How the Word Is Passed (2021), by Clint Smith
Through inviting, poetic, and deeply probing nonfiction prose, Clint Smith takes us to historical monuments and landmarks that attempt to reckon with their relationship to the history of American slavery. This is Smith’s first non-fiction book, which he wrote and published concurrently with his Ph.D. dissertation in Education at Harvard University. Smith’s passion for learning, teaching, art, and poetry gives the narrative a certain vulnerability and thoughtfulness as he seeks to understand how the history of slavery is remembered and reckoned with.
Throughout the book, we travel with Smith to nine places – a mix of cities, historical landmarks, houses, plantations, cemeteries, and prisons – in the United States and West Africa that have complex and deeply rooted relationships to American slavery.

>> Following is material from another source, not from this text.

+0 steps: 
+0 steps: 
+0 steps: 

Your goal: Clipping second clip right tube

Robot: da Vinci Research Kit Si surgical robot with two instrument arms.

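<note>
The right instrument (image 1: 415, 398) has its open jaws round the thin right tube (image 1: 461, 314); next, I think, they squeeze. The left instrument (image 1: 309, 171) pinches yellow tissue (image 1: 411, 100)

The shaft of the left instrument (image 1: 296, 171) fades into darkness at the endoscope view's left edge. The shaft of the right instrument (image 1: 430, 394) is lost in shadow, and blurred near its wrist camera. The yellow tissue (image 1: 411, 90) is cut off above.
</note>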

One of the locations Smith explores is Thomas Jefferson’s Monticello Plantation in Northern Virginia, where Jefferson purchased and sold slaves at the same time he was signing the Declaration of Independence. The contradictory and dark history of Jefferson’s exploitation of human beings is brought to the surface at Monticello through Sally Hemmings’ story as an enslaved woman who was forced to carry Jefferson’s children, and through Jefferson’s “Farm Book” records of the enslaved families he separated and sold in an attempt to alleviate his debt. At Monticello, tour guides and historians also seek to take accountability for the past by centering the humanity of the hundreds of Black people who lived and worked on the plantation.

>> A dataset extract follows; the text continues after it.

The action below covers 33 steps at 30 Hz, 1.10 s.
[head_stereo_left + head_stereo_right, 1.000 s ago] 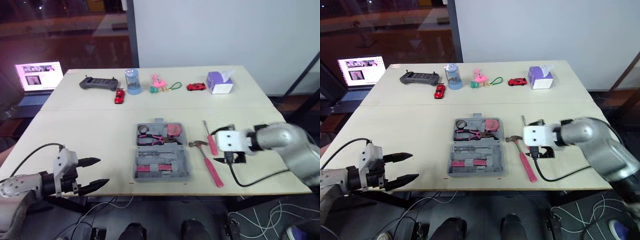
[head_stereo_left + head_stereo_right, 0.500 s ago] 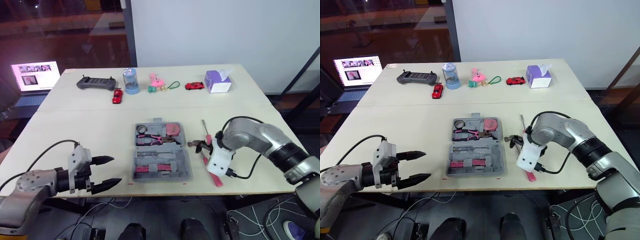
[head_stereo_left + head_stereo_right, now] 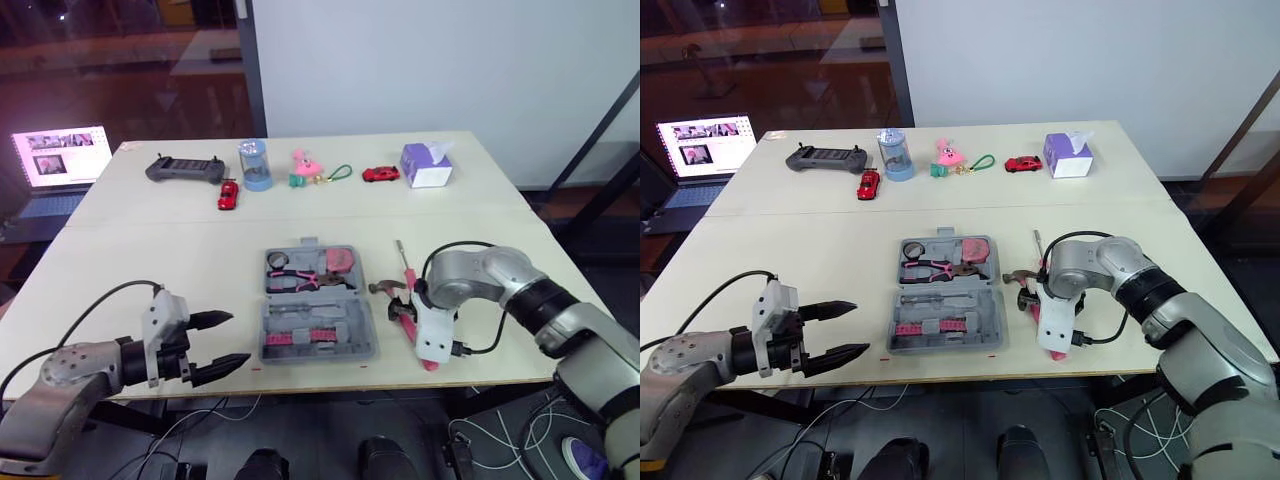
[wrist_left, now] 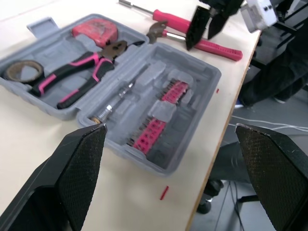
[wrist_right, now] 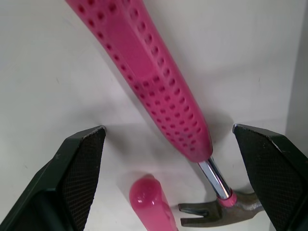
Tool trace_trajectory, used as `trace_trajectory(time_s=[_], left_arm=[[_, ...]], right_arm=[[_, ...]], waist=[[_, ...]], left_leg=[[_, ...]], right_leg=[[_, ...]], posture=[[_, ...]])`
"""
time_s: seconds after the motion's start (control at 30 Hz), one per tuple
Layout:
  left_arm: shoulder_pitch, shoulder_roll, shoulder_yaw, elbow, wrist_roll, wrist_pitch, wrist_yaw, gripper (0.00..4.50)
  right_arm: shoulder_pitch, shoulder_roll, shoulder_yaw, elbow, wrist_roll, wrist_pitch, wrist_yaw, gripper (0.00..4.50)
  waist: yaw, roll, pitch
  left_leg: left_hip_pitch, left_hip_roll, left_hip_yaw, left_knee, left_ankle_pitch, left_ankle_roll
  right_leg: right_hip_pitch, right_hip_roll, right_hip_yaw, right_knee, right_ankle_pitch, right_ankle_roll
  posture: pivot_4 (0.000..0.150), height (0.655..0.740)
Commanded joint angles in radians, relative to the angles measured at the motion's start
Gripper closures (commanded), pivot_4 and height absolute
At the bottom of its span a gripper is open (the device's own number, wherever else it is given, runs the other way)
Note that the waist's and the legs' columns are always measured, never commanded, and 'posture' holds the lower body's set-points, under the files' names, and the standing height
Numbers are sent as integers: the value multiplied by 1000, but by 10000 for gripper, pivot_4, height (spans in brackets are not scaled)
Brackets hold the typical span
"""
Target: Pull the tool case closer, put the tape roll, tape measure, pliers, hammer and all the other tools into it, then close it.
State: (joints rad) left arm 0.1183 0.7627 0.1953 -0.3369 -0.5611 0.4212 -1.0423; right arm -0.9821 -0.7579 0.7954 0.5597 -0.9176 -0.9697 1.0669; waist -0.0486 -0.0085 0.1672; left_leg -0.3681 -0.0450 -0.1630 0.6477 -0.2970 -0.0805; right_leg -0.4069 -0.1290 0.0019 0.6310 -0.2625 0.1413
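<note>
The grey tool case (image 3: 318,318) lies open near the table's front edge. Its far half holds the tape roll (image 3: 278,262), the pink-handled pliers (image 3: 300,280) and the red tape measure (image 3: 343,260). The near half holds pink bit racks (image 4: 161,115). Right of the case lie the pink-handled hammer (image 3: 400,300) and a red screwdriver (image 3: 403,262). My right gripper (image 5: 167,130) is open and points down, with the hammer handle (image 5: 144,72) between its fingers. My left gripper (image 3: 225,340) is open, left of the case at the front edge, holding nothing.
Along the table's far side stand a black controller (image 3: 185,168), a red toy car (image 3: 227,193), a blue cup (image 3: 255,163), a pink toy (image 3: 300,165), another red car (image 3: 380,174) and a purple tissue box (image 3: 425,165). A laptop (image 3: 60,155) sits off to the left.
My right gripper has swung in from the right of the hammer and turned down over its handle. My left gripper has edged toward the case. The camera has shifted.
</note>
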Motion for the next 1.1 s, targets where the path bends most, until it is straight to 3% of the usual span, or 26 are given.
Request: trace_trajectory(time_s=[0.03, 0.3, 0.4, 0.6, 0.7, 1.1], left_arm=[[10, 8, 35, -39, -22, -1, 4, 0], [36, 4, 47, -58, -27, 1, 18, 0], [42, 6, 51, -60, -30, 0, 22, 0], [45, 8, 56, -60, -32, -1, 27, 0], [48, 9, 58, -58, -31, -3, 26, 0], [25, 7, 41, -30, -20, -13, 18, 0]], right_arm=[[-31, 44, 19, 67, -45, 1, -61, 281], [-84, 118, 58, 184, -116, -4, -143, 281], [-93, 139, 74, 220, -140, -5, -178, 8050], [-114, 179, 99, 281, -186, -3, -258, 35687], [-123, 187, 110, 294, -211, -5, -304, 43291], [-163, 167, 129, 250, -284, -60, -496, 44979]], waist=[[-1, 0, 0], [-15, -3, -2], [-20, -6, -4], [-24, -8, -5], [-22, -9, -5], [-25, -13, -8]], left_leg=[[0, 0, 0, 0, 0, 0], [1, 3, 0, -1, 0, 0], [3, 4, 0, -2, 0, 0], [15, 7, 7, -6, -3, 4], [17, 8, 7, -9, -3, 4], [26, 10, 18, -18, -3, 4]], right_leg=[[0, 1, 0, 0, 0, 0], [0, 3, 1, 0, 1, -1], [1, 4, 2, 0, 1, -2], [5, 9, 11, 0, 0, -3], [5, 10, 12, 0, 0, -4], [4, 11, 22, 1, 0, -6]], posture=[[1500, 7400], [1500, 7400], [1500, 7400], [1500, 7400], [1500, 7400], [1500, 7400]])
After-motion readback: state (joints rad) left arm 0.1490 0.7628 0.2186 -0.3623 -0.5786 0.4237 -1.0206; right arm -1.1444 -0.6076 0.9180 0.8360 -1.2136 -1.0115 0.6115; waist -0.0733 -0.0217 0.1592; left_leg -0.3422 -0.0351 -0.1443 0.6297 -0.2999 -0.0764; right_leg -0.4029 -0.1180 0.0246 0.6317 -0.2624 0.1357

Perhaps the most jolting location that Smith visits is the Louisiana State Penitentiary northwest of New Orleans. The Penitentiary is also known as Angola Prison, because it is built on top of the pre-Civil War, 18,000 acre Angola Plantation. Angola is the largest maximum-security prison in the United States – larger than the island of Manhattan – where over 75% of the people incarcerated are Black men, and over 70% of them are serving life sentences. While touring the prison, Smith is struck by the “profound indifference to the history of the place.” The prison museum is set up like a photo ops and novelty shot glasses in the gift shop are emblazoned with the phrase “Angola: A Gated Community,” with no mention of the land’s history with the transatlantic slave trade. During the tour, Smith asks the guide about the prison’s relationship to slavery and is met with deflection, indifference, and refrain. In Angola, Smith draws clearly the parallels between present-day mass incarceration and the history of chattel slavery, explaining how not taking responsibility for and not being accountable to our history shapes the present.

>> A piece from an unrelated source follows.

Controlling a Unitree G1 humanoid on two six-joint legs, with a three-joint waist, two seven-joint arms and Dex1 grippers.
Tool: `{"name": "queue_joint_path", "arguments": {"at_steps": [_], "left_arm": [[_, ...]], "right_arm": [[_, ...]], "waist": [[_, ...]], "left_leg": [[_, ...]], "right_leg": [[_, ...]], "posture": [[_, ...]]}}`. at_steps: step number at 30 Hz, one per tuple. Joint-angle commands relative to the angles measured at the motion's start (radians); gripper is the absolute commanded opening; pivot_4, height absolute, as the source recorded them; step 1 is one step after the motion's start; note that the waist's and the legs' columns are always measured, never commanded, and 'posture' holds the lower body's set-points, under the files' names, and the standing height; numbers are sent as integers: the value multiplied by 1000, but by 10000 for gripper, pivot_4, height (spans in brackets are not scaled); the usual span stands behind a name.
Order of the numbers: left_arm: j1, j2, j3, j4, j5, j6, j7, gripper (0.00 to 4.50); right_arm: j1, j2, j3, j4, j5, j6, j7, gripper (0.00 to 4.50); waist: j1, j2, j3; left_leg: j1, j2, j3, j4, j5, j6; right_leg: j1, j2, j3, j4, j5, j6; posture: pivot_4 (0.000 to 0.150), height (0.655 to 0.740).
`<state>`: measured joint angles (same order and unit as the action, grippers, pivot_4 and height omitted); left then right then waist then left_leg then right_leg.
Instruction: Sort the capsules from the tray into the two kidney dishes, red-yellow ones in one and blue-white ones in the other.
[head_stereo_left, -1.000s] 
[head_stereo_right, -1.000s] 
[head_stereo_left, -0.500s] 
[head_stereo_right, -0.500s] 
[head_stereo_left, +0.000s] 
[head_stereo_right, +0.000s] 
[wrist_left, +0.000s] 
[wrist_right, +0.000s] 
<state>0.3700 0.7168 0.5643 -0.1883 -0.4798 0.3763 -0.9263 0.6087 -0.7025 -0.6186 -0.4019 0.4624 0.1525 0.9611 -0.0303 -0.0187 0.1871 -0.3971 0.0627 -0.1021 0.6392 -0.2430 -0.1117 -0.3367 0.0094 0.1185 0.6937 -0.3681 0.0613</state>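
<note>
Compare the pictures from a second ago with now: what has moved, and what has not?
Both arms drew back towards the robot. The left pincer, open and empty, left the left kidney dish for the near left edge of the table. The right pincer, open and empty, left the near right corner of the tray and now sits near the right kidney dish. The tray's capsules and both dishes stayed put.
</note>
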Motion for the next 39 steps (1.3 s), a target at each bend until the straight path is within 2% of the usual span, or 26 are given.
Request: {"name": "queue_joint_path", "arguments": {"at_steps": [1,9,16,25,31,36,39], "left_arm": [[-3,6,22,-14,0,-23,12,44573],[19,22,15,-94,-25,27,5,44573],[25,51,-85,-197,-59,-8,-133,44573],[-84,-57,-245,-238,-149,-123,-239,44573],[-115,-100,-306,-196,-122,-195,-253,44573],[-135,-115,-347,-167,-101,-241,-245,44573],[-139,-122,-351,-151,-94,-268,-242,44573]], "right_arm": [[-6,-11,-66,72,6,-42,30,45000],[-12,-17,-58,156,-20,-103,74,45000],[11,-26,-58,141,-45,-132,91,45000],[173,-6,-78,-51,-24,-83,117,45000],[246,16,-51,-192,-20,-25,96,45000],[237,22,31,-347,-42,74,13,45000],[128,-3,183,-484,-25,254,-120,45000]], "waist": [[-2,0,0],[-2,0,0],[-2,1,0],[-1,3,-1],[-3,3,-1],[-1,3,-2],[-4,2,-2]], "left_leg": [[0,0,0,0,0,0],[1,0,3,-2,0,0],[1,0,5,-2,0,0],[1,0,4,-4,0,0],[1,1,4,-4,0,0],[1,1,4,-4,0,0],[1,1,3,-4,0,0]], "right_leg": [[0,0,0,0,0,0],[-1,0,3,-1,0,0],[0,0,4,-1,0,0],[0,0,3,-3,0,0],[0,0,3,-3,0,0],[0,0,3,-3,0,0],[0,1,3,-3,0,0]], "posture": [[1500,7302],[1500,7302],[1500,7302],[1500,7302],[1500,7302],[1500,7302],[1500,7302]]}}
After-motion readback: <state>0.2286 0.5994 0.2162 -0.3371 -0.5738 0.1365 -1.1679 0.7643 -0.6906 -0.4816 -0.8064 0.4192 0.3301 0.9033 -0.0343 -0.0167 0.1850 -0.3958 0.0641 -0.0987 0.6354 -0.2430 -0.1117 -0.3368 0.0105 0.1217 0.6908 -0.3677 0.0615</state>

In the other seven locations visited in the book, Smith explores the relationship of West African colonization to American slavery and the transatlantic slave trade, the celebration of Juneteenth and its importance to community understanding and remembrance, and the emotional and ideological ties to history and identity that are not always based in evidence or truth.
I was deeply moved by this book and the honest, vulnerable, jarring, and incredibly important history and stories shared in its pages. I first heard of Smith and his book in a Brené Brown podcast series called “Unlocking Us” where vulnerability researcher Brené Brown interviews authors, activists, artists, thought-leaders, and many others to “unlock the deeply human part of who we are.” In this podcast episode, Smith goes into even more detail on his experiences researching the book, his personal story, and his family’s connection to slavery. I typically read books through the library or borrowed from a friend, but I felt strongly that I needed a personal hardcopy of this text to take notes in, re-read, and spend time contemplating. Because of Smith’s fearlessness in excavating and exposing the history of slavery in America and the ways we grapple with it, I have a better understanding of my own relationship to the past.